As ostras coletadas nas duas áreas usadas atualmente para cultivo, Ribeirão da Ilha e Santo Antônio de Lisboa, apresentaram menor quantidade de desencadeadores de doenças comparados às outras regiões analisadas. Porém, como eles filtram a água do mar, os moluscos provenientes dessas regiões ainda correm risco eventual de contaminação. Isso porque ambos os locais estão sujeitos a receber a entrada de esgoto doméstico, rural, urbano tratado e não tratado e poluentes, como derivados do petróleo.
“Uma solução para quem gosta dos moluscos seria ingerir o alimento cozido, pode ser ‘no bafo’ (vapor), a uma temperatura superior a 90 ºC. Essa ação inativa vírus, protozoários e coliformes fecais”, explica a pesquisadora. Porém, não elimina pesticidas ou metais pesados.
“Outra maneira de proteger a população da contaminação por microrganismos, pesticidas ou metais pesados seria cultivar a ostra em água limpa”, conta Célia. Com o objetivo de reduzir o risco de contaminação por microrganismos causadores de doença, os pesquisadores da UFSC, entre eles uma das autoras do estudo Doris Sobral Marques Souza, estão testando pequenos depuradores em forma de tanques. “A água desses depuradores é esterilizada com luz ultravioleta.

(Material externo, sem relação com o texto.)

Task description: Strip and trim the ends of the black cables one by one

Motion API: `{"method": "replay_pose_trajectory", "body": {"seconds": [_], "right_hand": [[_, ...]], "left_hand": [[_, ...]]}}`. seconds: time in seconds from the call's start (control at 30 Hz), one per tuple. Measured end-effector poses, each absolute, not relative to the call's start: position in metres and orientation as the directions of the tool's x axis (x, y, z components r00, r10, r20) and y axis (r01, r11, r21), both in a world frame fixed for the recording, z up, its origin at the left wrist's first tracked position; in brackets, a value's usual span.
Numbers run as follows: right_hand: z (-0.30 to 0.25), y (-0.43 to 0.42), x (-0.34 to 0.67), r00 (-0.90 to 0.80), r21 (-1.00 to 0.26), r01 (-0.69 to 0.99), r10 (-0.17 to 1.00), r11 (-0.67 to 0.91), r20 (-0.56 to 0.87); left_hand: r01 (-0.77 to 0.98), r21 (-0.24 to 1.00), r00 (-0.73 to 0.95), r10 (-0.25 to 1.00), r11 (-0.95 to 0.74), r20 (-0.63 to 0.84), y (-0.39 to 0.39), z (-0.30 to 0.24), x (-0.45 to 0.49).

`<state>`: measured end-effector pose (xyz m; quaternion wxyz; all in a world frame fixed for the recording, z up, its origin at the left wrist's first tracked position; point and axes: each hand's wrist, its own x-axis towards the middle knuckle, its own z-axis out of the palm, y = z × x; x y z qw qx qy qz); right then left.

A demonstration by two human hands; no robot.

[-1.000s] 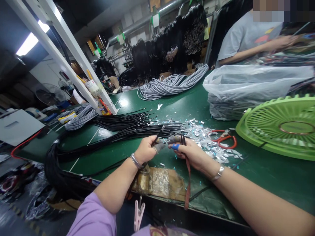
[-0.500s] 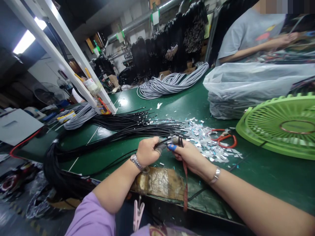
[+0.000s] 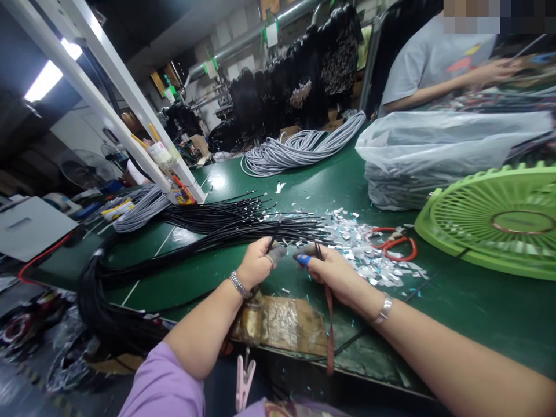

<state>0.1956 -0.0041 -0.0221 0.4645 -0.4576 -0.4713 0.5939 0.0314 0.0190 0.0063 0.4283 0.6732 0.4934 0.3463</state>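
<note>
My left hand (image 3: 257, 262) is closed in a pinch on a thin black cable (image 3: 273, 238) near its end, the thumb covered by a grey finger cot. My right hand (image 3: 332, 271) is closed too, gripping a small tool with a dark handle and a brown strap (image 3: 329, 324) that hangs down over the bench edge; one fingertip wears a blue cot. The two hands almost touch above the green bench (image 3: 478, 307). A large bundle of black cables (image 3: 226, 223) lies just beyond them and droops off the left edge.
Shiny foil scraps (image 3: 369, 255) and red-handled scissors (image 3: 397, 243) lie right of my hands. A green fan grille (image 3: 499, 220), a plastic bag of cables (image 3: 434, 156) and grey cable coils (image 3: 299, 147) stand farther off. Another person in a grey shirt (image 3: 430, 63) works at the far right.
My hands stay together on the cable end, shifting only slightly toward the cable bundle. The pinched cable end now points up and away instead of lying across to my right hand.
</note>
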Motion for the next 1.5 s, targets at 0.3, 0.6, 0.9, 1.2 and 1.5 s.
{"method": "replay_pose_trajectory", "body": {"seconds": [0.3, 0.6, 0.9, 1.2, 1.5], "right_hand": [[-0.021, -0.004, 0.198, -0.128, -0.998, -0.068, 0.992, -0.008, 0.0], [-0.025, 0.002, 0.196, -0.013, -0.97, -0.181, 0.986, -0.164, -0.164], [-0.018, -0.002, 0.196, -0.093, -0.976, -0.189, 0.992, -0.104, -0.088], [-0.026, 0.003, 0.198, -0.123, -0.996, -0.03, 0.989, -0.082, -0.078], [-0.02, 0.004, 0.231, -0.272, -0.453, 0.741, 0.837, 0.497, 0.474]], "left_hand": [[0.35, 0.908, 0.324, 0.939, -0.229, 0.112, 0.022, 0.004, 0.032], [0.306, 0.943, 0.361, 0.932, -0.132, 0.013, 0.02, 0.005, 0.033], [0.29, 0.957, 0.338, 0.933, 0.023, -0.125, 0.02, 0.003, 0.033], [0.233, 0.971, 0.378, 0.914, 0.061, -0.148, 0.019, 0.008, 0.035], [0.272, 0.958, 0.408, 0.891, 0.091, -0.2, 0.021, 0.011, 0.034]]}}
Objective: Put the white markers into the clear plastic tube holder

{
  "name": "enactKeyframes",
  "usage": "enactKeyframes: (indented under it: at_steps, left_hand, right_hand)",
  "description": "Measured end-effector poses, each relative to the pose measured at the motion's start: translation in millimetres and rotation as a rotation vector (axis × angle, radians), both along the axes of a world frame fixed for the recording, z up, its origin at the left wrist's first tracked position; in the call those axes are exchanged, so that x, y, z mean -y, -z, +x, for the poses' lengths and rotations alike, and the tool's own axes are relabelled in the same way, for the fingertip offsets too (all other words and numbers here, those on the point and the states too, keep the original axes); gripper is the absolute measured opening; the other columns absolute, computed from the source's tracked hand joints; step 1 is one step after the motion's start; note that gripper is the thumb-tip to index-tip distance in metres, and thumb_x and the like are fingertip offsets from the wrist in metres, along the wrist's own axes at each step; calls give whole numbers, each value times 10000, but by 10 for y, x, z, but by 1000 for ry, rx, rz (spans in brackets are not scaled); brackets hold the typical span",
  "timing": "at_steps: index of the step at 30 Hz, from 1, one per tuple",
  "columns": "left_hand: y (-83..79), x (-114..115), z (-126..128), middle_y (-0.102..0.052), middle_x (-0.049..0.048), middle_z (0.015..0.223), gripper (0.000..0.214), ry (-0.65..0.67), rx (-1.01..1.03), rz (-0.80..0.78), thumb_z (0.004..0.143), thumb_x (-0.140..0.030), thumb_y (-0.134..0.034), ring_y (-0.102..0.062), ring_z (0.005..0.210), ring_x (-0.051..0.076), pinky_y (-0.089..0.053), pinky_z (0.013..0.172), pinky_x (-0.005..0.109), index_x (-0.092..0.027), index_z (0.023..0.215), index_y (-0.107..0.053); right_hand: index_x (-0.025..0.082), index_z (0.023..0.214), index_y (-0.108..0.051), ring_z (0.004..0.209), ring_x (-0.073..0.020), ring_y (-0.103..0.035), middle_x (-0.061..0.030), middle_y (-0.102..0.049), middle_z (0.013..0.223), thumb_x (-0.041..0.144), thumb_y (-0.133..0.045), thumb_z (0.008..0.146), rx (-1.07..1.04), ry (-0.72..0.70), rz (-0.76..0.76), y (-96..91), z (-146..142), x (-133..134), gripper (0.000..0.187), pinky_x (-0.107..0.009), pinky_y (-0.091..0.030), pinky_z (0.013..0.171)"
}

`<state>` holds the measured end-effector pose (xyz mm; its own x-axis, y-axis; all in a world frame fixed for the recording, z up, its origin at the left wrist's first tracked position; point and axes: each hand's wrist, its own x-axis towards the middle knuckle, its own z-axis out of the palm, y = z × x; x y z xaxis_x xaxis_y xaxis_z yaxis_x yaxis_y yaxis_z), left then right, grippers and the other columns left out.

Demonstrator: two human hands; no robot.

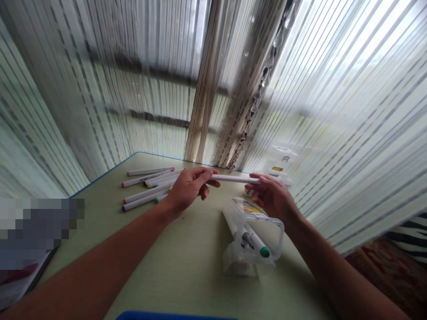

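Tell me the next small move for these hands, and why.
Perhaps bring the white marker to the clear case: the left hand and right hand hold the marker near its ends, and a green-tipped marker shows in the case's open mouth.

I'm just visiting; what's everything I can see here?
Held marker: one, white, between both hands
Loose markers: at least six, white with coloured ends, on the table's left
Transparent case: one, colourless with yellow-red label, front right
Green-ended marker: one, white and green, inside that case
Transparent container: one, colourless, beyond the right hand
Table: one, pale green, blue-edged, below
Curtains: count unclear, whitish and brown, behind
Blue object: one, bottom edge, cut off
Fabrics: reddish, black-and-white, far right
Far left: pixelated, unclear
Left hand, right hand: one each, bare, centre
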<state>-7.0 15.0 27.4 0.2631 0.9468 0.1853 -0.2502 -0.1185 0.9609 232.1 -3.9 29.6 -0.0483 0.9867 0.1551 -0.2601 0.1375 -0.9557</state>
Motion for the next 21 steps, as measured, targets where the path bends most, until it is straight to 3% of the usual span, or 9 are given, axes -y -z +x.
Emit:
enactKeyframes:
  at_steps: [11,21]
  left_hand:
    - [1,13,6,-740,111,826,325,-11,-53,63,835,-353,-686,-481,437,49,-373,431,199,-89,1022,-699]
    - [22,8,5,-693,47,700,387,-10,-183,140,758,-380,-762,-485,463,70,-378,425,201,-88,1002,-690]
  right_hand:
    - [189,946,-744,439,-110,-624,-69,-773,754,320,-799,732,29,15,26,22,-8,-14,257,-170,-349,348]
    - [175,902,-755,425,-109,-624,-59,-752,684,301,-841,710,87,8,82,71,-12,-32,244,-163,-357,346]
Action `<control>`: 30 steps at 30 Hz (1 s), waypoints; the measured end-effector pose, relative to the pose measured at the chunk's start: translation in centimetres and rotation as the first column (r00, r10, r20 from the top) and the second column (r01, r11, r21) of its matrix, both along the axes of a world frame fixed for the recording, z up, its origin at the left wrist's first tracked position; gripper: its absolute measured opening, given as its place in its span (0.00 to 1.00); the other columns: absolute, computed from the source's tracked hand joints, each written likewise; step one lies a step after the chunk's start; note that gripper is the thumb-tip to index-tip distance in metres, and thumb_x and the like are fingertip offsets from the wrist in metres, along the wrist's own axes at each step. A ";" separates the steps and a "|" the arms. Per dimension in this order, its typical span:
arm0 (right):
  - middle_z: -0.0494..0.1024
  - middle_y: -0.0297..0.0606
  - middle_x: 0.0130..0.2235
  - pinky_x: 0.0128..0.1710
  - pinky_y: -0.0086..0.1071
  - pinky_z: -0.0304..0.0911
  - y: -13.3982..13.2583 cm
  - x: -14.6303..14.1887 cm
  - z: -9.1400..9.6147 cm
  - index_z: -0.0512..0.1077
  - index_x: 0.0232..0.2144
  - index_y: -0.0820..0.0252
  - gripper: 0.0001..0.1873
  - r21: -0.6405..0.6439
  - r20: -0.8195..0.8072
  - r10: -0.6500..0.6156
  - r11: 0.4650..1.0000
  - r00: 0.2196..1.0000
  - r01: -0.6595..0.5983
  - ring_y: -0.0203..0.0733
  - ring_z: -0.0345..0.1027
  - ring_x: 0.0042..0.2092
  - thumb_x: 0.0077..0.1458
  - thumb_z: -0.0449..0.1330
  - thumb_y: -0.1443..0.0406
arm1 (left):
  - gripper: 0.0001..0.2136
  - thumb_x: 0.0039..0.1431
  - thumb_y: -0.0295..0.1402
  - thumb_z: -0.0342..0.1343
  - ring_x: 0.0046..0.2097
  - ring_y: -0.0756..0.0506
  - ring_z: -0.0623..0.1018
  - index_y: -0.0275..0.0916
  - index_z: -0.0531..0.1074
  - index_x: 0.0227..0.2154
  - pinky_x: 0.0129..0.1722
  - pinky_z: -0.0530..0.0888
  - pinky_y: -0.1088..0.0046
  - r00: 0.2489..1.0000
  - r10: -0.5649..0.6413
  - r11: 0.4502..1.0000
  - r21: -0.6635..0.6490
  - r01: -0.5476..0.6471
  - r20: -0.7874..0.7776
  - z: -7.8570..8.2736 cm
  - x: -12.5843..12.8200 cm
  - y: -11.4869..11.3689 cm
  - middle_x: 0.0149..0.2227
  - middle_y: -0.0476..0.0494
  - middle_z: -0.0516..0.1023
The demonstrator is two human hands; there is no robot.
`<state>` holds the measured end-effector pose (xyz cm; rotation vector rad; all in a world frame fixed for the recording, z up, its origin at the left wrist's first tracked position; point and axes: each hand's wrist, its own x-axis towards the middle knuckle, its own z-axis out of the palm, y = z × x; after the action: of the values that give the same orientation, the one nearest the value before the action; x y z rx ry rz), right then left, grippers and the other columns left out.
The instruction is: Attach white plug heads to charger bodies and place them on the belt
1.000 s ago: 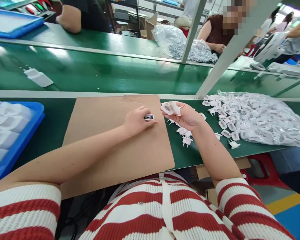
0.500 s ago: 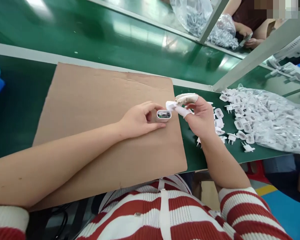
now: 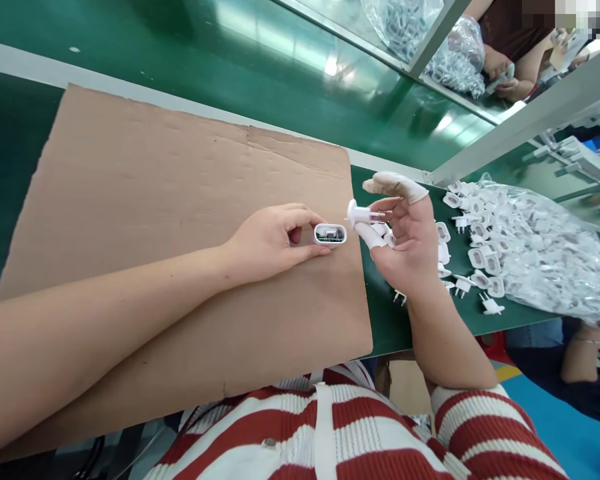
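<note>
My left hand point(image 3: 270, 240) grips a white charger housing point(image 3: 331, 243) between thumb and fingers, just above the cardboard. The housing's oval open end faces right, and circuit parts show inside. A white plug cover point(image 3: 353, 213) with metal pins is in my right hand point(image 3: 409, 237), held at the thumb and a bent finger, its pins pointing toward the palm. White finger cots cover the right thumb and the index finger, which is raised off the plug cover. A small gap separates the plug cover from the housing.
A cardboard sheet point(image 3: 180, 180) lies on the green table. Right of my hand are loose plug covers point(image 3: 491, 305) and a clear bag point(image 3: 555, 253) full of them. A metal post point(image 3: 505, 127) rises at the back right. Other people's hands point(image 3: 500, 70) work beyond the partition.
In my right hand the plug cover has turned so its pins now show, pointing right. The index finger has lifted away. My left hand still holds the housing; the camera view has shifted.
</note>
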<state>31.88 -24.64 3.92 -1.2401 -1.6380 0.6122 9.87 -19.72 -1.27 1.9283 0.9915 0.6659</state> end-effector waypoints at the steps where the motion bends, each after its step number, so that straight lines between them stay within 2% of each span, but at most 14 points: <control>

Como a ostra se alimenta ao filtrar a água, esperamos que a permanência dos moluscos dentro dos tanques com água do mar purificada pela radiação ultravioleta, diminua a quantidade dos contaminantes retidos pelas ostras”, diz a pesquisadora. A ideia é instalar equipamentos dentro de restaurantes e estabelecimentos que comercializam o molusco.